Correlation Between Hyundai and Jeil Steel
Can any of the company-specific risk be diversified away by investing in both Hyundai and Jeil Steel at the same time? Although using a correlation coefficient on its own may not help to predict future stock returns, this module helps to understand the diversifiable risk of combining Hyundai and Jeil Steel into the same portfolio, which is an essential part of the fundamental portfolio management process.
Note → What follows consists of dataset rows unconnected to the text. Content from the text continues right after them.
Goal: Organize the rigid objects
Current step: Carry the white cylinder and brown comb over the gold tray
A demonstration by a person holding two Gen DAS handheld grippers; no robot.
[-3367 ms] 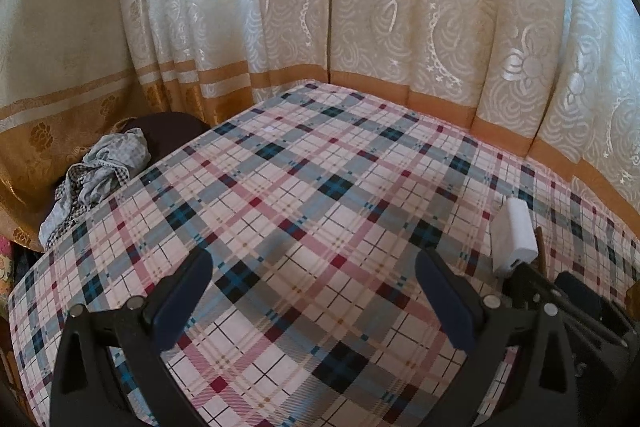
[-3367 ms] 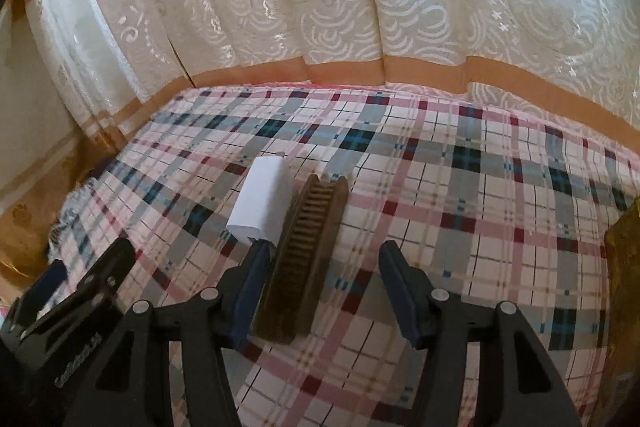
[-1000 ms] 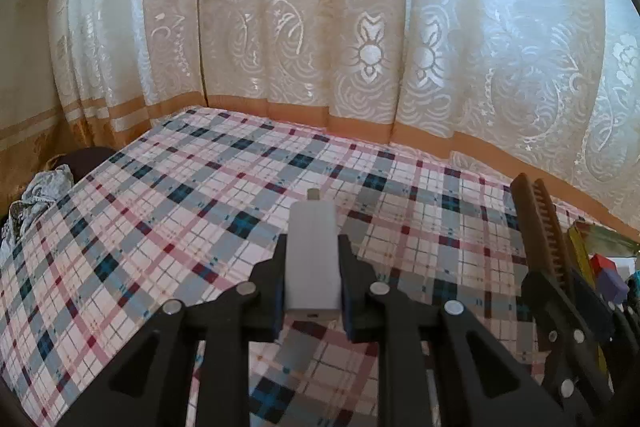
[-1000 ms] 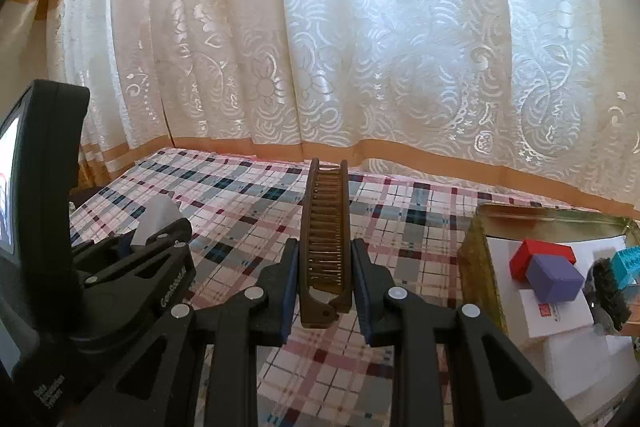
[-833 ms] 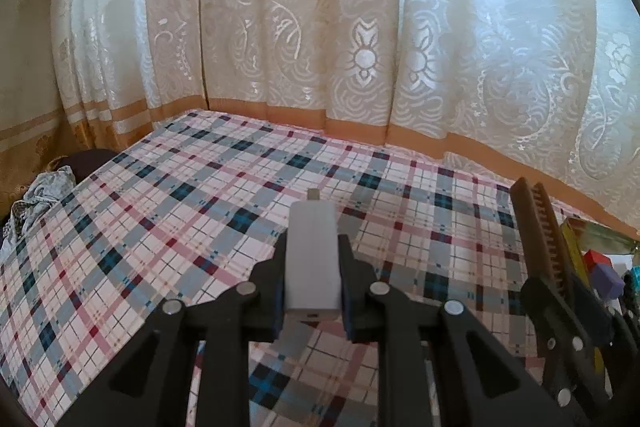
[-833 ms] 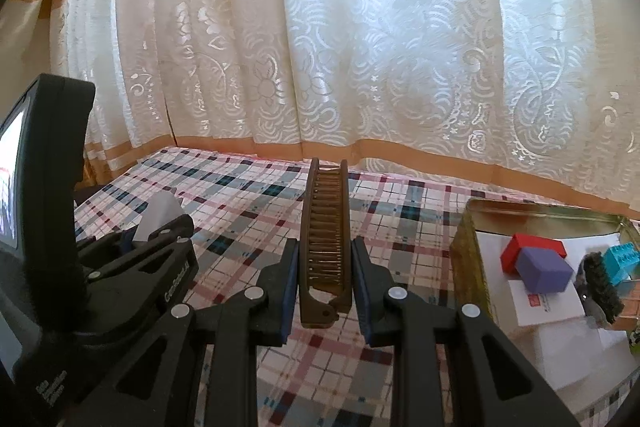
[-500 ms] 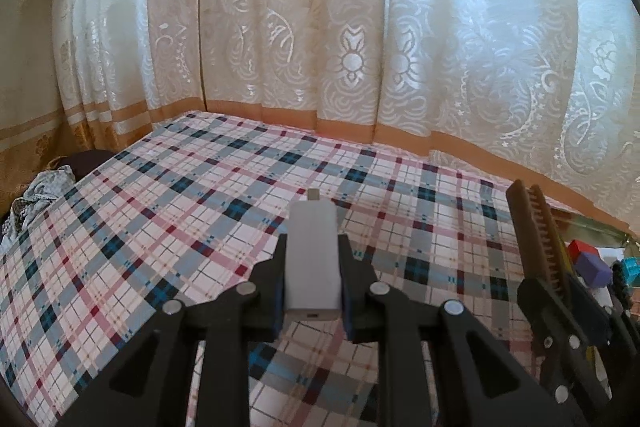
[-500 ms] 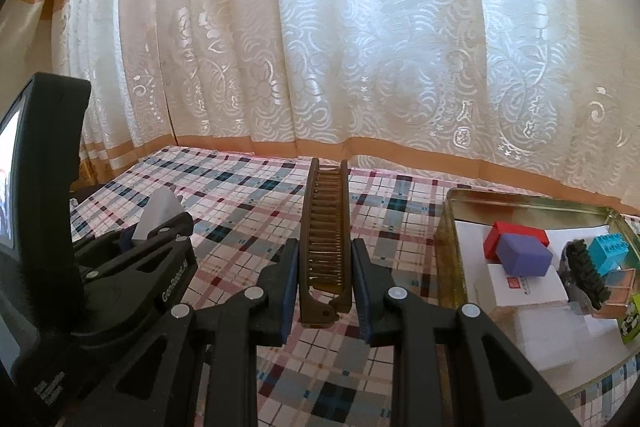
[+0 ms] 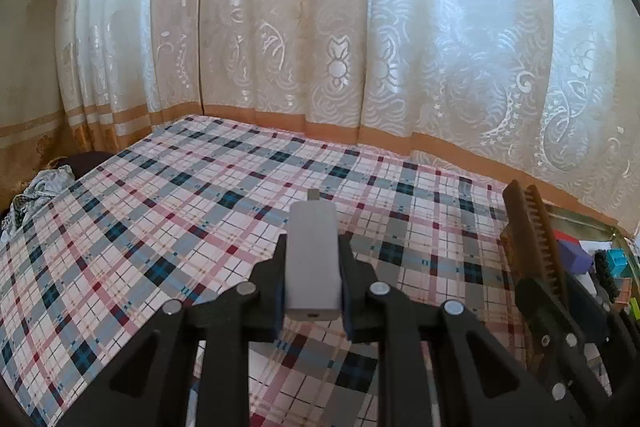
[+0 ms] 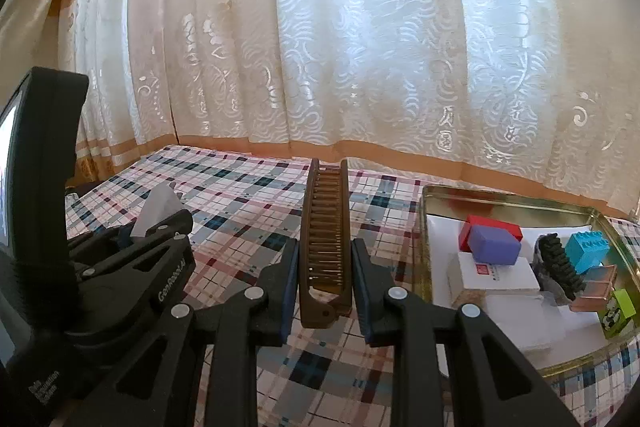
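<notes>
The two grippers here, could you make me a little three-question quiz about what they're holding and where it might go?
1. True or false: the left gripper is shut on a white adapter.
2. The right gripper holds: A) a spoon, B) a brown folding comb, C) a pen.
3. Fill in: the gold tin tray lies to the ___ of the comb in the right wrist view.

Key: 1 true; 2 B; 3 right.
</notes>
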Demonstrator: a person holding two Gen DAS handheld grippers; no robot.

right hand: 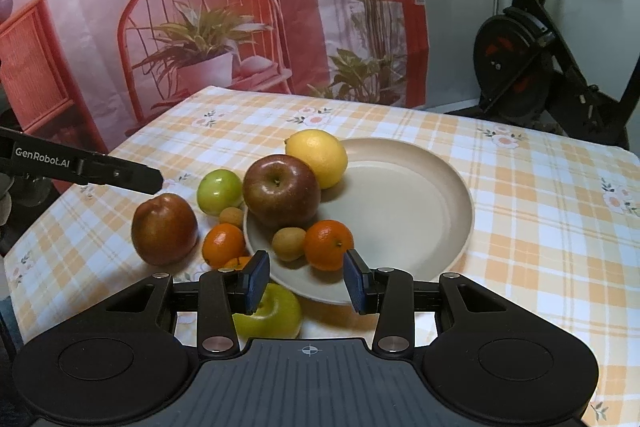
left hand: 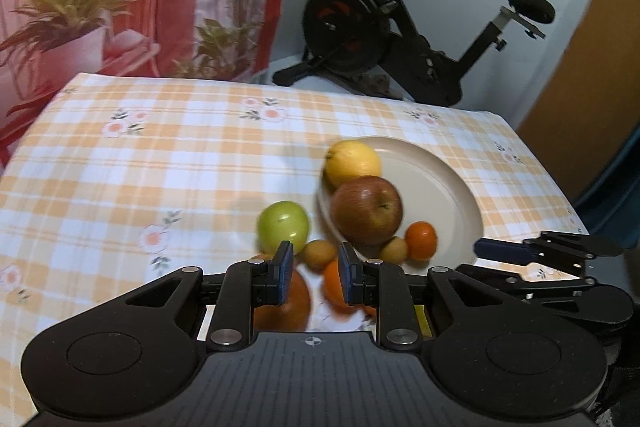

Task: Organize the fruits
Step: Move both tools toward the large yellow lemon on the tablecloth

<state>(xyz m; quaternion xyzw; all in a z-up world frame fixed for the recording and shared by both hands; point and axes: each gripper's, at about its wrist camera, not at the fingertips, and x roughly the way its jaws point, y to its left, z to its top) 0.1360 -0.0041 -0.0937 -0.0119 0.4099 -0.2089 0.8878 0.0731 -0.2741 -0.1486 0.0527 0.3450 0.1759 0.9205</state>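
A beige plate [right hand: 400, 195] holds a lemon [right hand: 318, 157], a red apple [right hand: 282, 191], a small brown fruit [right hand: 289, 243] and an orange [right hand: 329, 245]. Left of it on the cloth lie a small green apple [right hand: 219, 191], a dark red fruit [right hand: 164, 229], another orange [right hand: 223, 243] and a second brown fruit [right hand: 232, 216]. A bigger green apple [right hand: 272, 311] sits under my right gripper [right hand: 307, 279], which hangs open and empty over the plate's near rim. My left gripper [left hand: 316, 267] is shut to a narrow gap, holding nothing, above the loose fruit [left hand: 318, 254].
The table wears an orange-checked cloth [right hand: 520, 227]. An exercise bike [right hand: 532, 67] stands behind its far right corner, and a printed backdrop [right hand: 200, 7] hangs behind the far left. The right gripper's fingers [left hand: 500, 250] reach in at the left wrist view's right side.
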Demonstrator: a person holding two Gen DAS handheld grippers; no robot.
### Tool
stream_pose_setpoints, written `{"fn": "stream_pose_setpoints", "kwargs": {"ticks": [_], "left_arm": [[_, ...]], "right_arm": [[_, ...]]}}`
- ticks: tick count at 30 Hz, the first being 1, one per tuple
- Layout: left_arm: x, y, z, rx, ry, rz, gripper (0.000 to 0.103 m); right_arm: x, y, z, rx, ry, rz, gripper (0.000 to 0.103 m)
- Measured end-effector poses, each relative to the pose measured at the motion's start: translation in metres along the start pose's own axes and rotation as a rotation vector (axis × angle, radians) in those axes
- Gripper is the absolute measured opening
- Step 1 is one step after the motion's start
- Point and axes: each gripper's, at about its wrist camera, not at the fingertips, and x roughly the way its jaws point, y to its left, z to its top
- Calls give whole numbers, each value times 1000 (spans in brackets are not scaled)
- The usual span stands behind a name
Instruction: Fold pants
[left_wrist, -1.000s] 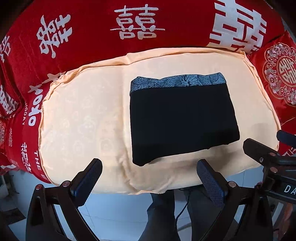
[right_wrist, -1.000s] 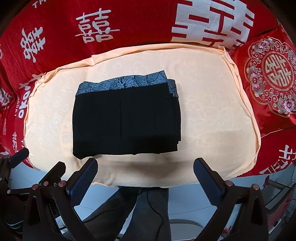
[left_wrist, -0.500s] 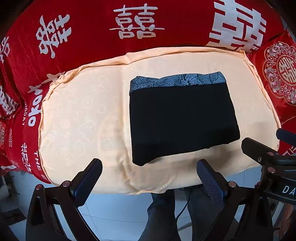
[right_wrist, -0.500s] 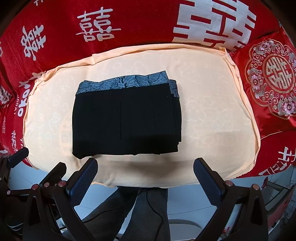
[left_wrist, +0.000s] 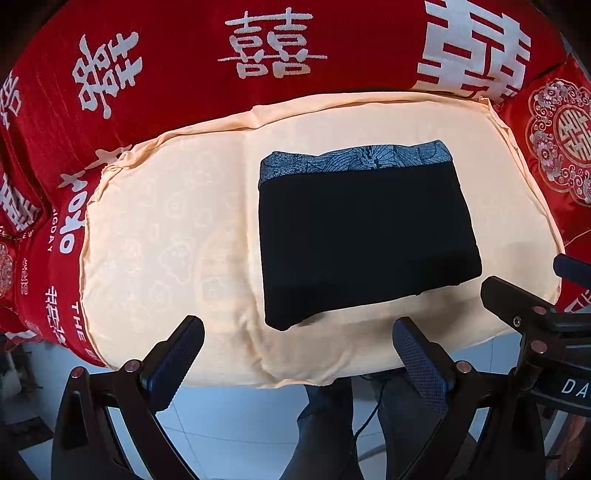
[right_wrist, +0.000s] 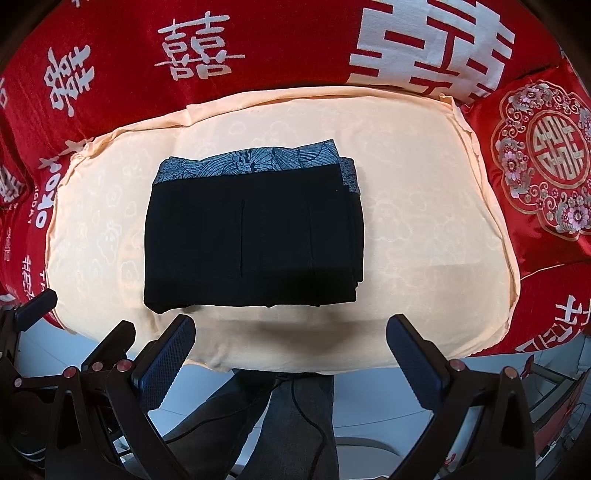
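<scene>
Folded black pants (left_wrist: 365, 236) lie on peach cushion (left_wrist: 155, 236), bare margin all round | left gripper (left_wrist: 299, 354) and right gripper (right_wrist: 291, 350) spread wide, empty, at near edge | red cover (left_wrist: 184, 66) reads "THE".

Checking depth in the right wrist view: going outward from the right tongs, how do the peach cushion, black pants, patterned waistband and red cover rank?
1. Peach cushion: its front edge lies just past the right tongs.
2. Black pants: mid-cushion, left of centre.
3. Patterned waistband: pants' far edge.
4. Red cover: behind the cushion.
</scene>
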Motion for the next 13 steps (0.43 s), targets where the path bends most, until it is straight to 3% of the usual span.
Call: {"fn": "stream_pose_setpoints", "kwargs": {"ticks": [13], "left_arm": [[-1, -2, 2, 13, -12, -23, 102]], "right_arm": [[1, 2, 2, -8, 4, 0, 103]]}}
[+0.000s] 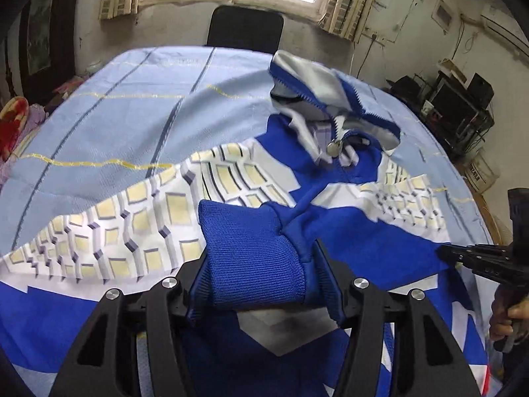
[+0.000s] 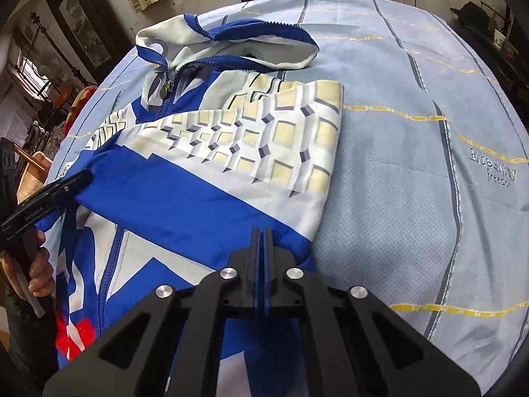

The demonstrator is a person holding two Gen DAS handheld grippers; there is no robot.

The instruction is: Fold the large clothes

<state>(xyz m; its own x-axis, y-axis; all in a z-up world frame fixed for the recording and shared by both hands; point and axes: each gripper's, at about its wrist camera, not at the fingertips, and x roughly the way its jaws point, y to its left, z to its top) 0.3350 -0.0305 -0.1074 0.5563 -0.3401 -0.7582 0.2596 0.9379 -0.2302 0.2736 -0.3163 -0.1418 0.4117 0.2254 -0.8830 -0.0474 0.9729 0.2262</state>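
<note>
A blue and white zip jacket (image 1: 363, 231) with a cream block pattern lies on the bed, hood (image 1: 307, 76) at the far end and zip pull (image 1: 332, 148) below it. My left gripper (image 1: 263, 248) has its jaws wide, with the blue ribbed cuff (image 1: 251, 251) filling the gap and its edges pressed against both pads. In the right wrist view the left gripper (image 2: 84, 176) sits at the jacket's left side. My right gripper (image 2: 261, 231) is shut on a thin fold of the jacket's blue fabric (image 2: 198, 205) beside the folded patterned sleeve (image 2: 281, 139). The right gripper (image 1: 443, 253) also shows at the jacket's right edge.
A light blue sheet (image 2: 396, 198) with yellow and grey lines covers the bed. A black chair (image 1: 244, 29) stands beyond its far edge under a window. Shelves of electronics (image 1: 463, 99) stand at the right, a red blanket (image 1: 13, 122) at the left. A hand (image 2: 36, 271) grips the left handle.
</note>
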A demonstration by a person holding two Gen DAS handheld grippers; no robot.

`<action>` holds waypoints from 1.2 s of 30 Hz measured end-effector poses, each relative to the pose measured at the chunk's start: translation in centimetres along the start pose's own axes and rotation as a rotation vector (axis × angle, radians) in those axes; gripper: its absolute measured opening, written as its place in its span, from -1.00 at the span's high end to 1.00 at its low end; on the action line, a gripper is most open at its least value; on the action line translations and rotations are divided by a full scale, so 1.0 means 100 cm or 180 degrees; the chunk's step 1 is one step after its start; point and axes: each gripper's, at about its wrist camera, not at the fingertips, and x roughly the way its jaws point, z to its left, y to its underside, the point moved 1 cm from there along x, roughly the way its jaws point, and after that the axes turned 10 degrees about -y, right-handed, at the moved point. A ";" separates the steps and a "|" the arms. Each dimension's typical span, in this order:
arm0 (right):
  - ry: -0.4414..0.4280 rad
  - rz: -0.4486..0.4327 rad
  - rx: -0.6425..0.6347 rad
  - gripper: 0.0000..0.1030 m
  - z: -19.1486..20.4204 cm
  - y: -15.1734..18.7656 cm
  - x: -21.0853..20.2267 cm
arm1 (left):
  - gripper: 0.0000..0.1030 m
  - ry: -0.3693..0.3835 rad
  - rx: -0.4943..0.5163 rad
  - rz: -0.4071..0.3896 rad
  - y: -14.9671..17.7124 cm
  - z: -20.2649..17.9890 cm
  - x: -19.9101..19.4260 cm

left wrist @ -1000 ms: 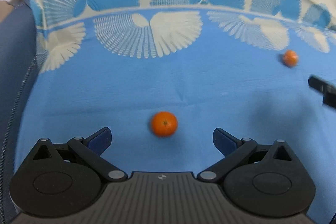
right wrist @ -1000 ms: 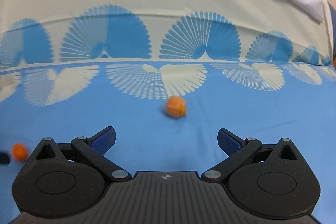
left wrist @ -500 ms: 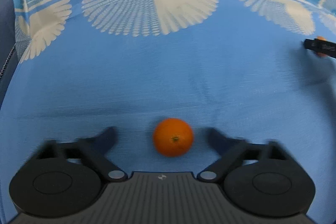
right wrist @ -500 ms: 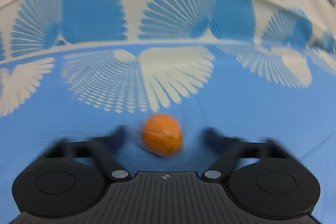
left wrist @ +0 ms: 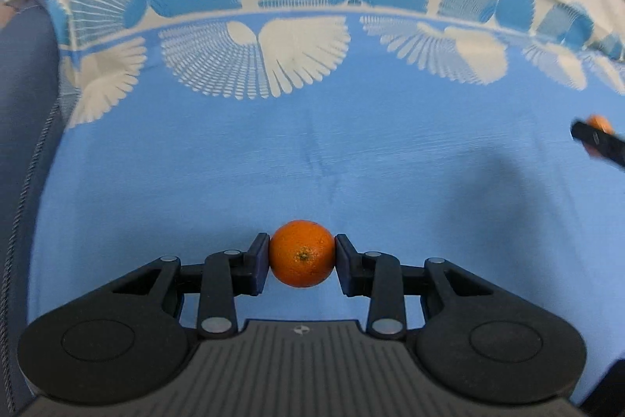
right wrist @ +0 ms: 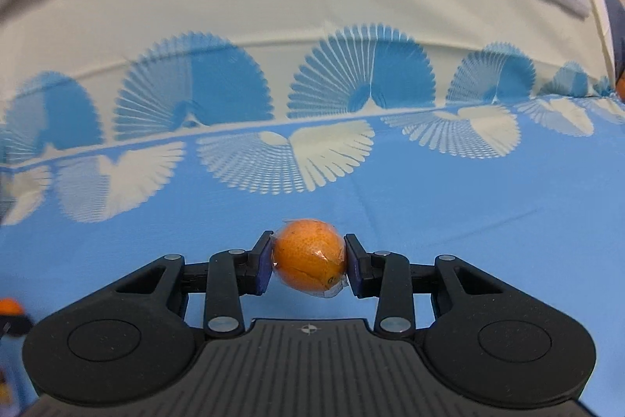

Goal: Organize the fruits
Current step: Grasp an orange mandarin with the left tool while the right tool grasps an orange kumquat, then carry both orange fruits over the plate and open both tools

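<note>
In the left wrist view my left gripper is shut on a round orange, its blue pads pressing both sides, over the blue cloth. In the right wrist view my right gripper is shut on a second orange wrapped in clear film. The right gripper's finger and its orange show at the far right edge of the left wrist view. The left gripper's orange peeks in at the far left edge of the right wrist view.
The cloth has white and blue fan patterns along a cream border at the back. A grey-blue surface lies beyond the cloth's left edge. An orange-coloured bit sits at the far right edge of the right wrist view.
Both grippers moved forward onto their oranges and closed on them; a second ago both were open with the oranges lying ahead on the cloth.
</note>
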 end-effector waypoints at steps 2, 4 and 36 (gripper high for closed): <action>-0.0062 -0.0040 0.0033 0.24 0.006 0.009 -0.034 | 0.25 -0.0009 -0.0027 -0.0049 0.010 0.006 -0.024; -0.0140 -0.0040 0.0046 0.24 0.014 0.022 -0.068 | 0.25 0.0020 -0.0056 -0.0067 0.020 0.013 -0.047; -0.0836 -0.0200 -0.0502 0.24 0.138 0.105 -0.273 | 0.25 0.0147 -0.0223 -0.0509 0.161 0.083 -0.238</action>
By analyzing existing cross correlation between Hyundai Motor Co and Jeil Steel Mfg, you can compare the effects of market volatilities on Hyundai and Jeil Steel and check how they will diversify away market risk if combined in the same portfolio for a given time horizon. You can also utilize pair trading strategies of matching a long position in Hyundai with a short position of Jeil Steel. Check out your portfolio center. Please also check ongoing floating volatility patterns of Hyundai and Jeil Steel.
Diversification Opportunities for Hyundai and Jeil Steel
-0.68 | Correlation Coefficient |
Excellent diversification
The 3 months correlation between Hyundai and Jeil is -0.68. Overlapping area represents the amount of risk that can be diversified away by holding Hyundai Motor Co and Jeil Steel Mfg in the same portfolio, assuming nothing else is changed. The correlation between historical prices or returns on Jeil Steel Mfg and Hyundai is a relative statistical measure of the degree to which these equity instruments tend to move together. The correlation coefficient measures the extent to which returns on Hyundai Motor Co are associated (or correlated) with Jeil Steel. Values of the correlation coefficient range from -1 to +1, where. The correlation of zero (0) is possible when the price movement of Jeil Steel Mfg has no effect on the direction of Hyundai i.e., Hyundai and Jeil Steel go up and down completely randomly.
Pair Corralation between Hyundai and Jeil Steel
Assuming the 90 days trading horizon Hyundai Motor Co is expected to under-perform the Jeil Steel. But the stock apears to be less risky and, when comparing its historical volatility, Hyundai Motor Co is 2.62 times less risky than Jeil Steel. The stock trades about -0.04 of its potential returns per unit of risk. The Jeil Steel Mfg is currently generating about 0.2 of returns per unit of risk over similar time horizon. If you would invest 130,900 in Jeil Steel Mfg on September 5, 2024 and sell it today you would earn a total of 78,600 from holding Jeil Steel Mfg or generate 60.05% return on investment over 90 days.
Time Period | 3 Months [change] |
Direction | Moves Against |
Strength | Weak |
Accuracy | 100.0% |
Values | Daily Returns |
Hyundai Motor Co vs. Jeil Steel Mfg
Performance |
Timeline |
Hyundai Motor |
Jeil Steel Mfg |
Hyundai and Jeil Steel Volatility Contrast
Predicted Return Density |
Returns |
Pair Trading with Hyundai and Jeil Steel
The main advantage of trading using opposite Hyundai and Jeil Steel positions is that it hedges away some unsystematic risk. Because of two separate transactions, even if Hyundai position performs unexpectedly, Jeil Steel can make up some of the losses. Pair trading also minimizes risk from directional movements in the market. For example, if an entire industry or sector drops because of unexpected headlines, the short position in Jeil Steel will offset losses from the drop in Jeil Steel's long position.The idea behind Hyundai Motor Co and Jeil Steel Mfg pairs trading is to make the combined position market-neutral, meaning the overall market's direction will not affect its win or loss (or potential downside or upside). This can be achieved by designing a pairs trade with two highly correlated stocks or equities that operate in a similar space or sector, making it possible to obtain profits through simple and relatively low-risk investment.Jeil Steel vs. Keum Kang Steel | Jeil Steel vs. Tplex Co | Jeil Steel vs. Daedong Steel Co | Jeil Steel vs. Wonil Special Steel |
Check out your portfolio center.Note that this page's information should be used as a complementary analysis to find the right mix of equity instruments to add to your existing portfolios or create a brand new portfolio. You can also try the Equity Analysis module to research over 250,000 global equities including funds, stocks and ETFs to find investment opportunities.